■ **YOUR INSTRUCTIONS**
The response must contain every line below in which "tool" appears.

--------------------------------

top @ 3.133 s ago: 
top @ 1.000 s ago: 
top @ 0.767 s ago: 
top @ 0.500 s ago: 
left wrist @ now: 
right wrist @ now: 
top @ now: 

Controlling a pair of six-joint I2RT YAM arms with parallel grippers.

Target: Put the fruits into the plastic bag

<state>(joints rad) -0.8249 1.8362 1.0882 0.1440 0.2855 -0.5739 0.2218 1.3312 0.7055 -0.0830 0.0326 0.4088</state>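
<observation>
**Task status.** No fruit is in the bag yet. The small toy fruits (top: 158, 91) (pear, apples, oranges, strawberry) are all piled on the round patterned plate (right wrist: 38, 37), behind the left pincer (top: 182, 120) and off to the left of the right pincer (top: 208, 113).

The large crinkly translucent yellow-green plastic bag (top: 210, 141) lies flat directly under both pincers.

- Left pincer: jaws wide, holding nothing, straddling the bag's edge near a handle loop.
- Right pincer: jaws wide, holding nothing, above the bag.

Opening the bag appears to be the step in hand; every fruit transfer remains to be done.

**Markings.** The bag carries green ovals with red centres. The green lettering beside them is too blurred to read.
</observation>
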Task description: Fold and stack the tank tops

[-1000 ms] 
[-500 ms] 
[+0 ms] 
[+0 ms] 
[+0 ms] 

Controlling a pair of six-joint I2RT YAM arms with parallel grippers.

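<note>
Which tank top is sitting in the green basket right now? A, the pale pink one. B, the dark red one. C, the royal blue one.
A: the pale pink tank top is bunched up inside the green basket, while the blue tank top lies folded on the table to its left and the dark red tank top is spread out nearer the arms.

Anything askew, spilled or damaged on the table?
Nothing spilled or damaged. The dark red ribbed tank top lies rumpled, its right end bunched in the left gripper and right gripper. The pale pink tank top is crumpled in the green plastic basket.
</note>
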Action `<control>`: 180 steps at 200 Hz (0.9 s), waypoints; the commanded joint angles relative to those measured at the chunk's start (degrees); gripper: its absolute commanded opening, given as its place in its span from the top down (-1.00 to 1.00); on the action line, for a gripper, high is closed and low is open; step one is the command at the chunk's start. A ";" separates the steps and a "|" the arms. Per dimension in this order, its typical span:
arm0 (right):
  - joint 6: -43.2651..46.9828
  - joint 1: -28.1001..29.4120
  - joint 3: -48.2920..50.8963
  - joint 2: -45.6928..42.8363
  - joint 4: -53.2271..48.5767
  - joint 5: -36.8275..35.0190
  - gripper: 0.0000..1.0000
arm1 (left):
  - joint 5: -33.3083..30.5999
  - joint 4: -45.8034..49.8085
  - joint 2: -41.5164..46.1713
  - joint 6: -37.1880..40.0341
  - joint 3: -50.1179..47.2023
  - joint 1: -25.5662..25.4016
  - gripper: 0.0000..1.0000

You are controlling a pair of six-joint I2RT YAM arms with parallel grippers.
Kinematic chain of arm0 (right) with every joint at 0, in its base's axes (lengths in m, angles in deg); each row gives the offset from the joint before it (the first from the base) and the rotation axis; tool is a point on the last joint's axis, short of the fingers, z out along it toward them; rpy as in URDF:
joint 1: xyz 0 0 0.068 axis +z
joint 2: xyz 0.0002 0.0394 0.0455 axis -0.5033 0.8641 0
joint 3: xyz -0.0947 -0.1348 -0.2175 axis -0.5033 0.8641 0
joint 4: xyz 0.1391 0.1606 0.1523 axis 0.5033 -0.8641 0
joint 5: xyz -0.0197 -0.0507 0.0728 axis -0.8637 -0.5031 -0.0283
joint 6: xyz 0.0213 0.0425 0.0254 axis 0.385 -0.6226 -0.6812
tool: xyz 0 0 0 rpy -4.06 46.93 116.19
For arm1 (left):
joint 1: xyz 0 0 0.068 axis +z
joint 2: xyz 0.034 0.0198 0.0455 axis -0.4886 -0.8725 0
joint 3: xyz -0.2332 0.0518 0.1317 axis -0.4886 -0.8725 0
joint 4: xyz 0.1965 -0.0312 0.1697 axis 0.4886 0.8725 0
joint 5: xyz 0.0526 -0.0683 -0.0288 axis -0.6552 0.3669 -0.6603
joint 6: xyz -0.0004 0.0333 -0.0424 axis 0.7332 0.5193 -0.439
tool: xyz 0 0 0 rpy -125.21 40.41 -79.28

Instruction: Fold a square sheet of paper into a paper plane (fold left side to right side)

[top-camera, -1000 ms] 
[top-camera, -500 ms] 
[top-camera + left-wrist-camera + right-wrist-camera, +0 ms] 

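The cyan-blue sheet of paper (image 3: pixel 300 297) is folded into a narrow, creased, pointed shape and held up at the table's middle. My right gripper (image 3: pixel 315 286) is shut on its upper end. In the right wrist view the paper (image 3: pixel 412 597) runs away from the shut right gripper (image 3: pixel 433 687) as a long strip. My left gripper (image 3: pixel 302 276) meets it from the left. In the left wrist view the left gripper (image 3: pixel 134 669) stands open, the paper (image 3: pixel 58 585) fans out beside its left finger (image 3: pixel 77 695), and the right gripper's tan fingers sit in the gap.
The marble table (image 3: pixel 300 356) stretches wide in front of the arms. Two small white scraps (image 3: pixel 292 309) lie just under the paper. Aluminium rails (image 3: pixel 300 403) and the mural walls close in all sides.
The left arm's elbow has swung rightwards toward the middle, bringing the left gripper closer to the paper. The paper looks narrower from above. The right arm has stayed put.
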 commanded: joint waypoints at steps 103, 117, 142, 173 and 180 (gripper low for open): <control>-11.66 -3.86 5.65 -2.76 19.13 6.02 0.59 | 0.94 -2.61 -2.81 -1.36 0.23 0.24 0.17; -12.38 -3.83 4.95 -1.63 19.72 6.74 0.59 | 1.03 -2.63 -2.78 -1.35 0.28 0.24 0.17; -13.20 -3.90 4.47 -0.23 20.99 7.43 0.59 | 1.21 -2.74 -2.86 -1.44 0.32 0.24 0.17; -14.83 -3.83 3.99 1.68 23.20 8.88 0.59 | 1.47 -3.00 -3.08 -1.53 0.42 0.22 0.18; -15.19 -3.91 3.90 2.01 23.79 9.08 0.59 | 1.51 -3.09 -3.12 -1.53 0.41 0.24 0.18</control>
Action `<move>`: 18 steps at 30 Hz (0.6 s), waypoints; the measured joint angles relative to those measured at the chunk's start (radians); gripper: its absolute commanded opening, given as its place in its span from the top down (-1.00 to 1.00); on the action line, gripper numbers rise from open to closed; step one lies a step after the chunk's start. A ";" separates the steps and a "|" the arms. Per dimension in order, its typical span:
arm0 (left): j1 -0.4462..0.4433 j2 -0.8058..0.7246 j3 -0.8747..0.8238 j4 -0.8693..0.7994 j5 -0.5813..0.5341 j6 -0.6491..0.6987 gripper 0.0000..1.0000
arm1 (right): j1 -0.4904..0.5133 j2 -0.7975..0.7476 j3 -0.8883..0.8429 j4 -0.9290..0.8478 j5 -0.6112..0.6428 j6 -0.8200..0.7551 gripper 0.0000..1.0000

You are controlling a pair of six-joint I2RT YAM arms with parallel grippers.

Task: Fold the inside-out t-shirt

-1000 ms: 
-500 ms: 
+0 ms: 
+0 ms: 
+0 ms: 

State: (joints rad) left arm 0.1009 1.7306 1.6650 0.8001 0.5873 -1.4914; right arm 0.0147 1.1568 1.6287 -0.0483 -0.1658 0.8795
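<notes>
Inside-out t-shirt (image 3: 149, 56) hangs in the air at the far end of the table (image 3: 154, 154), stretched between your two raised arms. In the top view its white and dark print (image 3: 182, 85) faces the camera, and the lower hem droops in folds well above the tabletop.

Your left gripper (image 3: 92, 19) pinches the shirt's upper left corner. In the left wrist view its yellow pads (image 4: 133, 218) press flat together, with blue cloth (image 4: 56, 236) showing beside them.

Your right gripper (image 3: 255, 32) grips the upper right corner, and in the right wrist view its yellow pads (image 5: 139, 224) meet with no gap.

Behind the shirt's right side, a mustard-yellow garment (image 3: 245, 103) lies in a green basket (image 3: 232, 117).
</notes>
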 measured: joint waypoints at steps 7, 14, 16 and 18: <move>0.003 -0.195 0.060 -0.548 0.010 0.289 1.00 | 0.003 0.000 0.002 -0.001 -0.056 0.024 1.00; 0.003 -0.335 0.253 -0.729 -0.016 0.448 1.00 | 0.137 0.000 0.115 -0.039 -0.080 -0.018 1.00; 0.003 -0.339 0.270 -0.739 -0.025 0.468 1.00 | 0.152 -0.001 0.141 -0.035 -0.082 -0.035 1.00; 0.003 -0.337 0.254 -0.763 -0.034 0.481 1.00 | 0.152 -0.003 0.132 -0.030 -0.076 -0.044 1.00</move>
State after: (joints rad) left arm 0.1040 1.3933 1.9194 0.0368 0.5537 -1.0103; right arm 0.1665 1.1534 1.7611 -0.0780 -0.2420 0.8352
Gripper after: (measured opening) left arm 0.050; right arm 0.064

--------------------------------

■ **YOUR SOLUTION**
Kinematic chain of arm0 (right) with every joint at 0, in its base's axes (lengths in m, angles in deg); each row gives the offset from the joint before it (the first from the base) and the rotation axis; tool is a point on the last joint's axis, short of the fingers, z out along it toward them; rpy as in URDF:
tool: xyz 0 0 0 rpy -4.06 46.93 116.19
tool: xyz 0 0 0 rpy -125.21 40.41 -79.28

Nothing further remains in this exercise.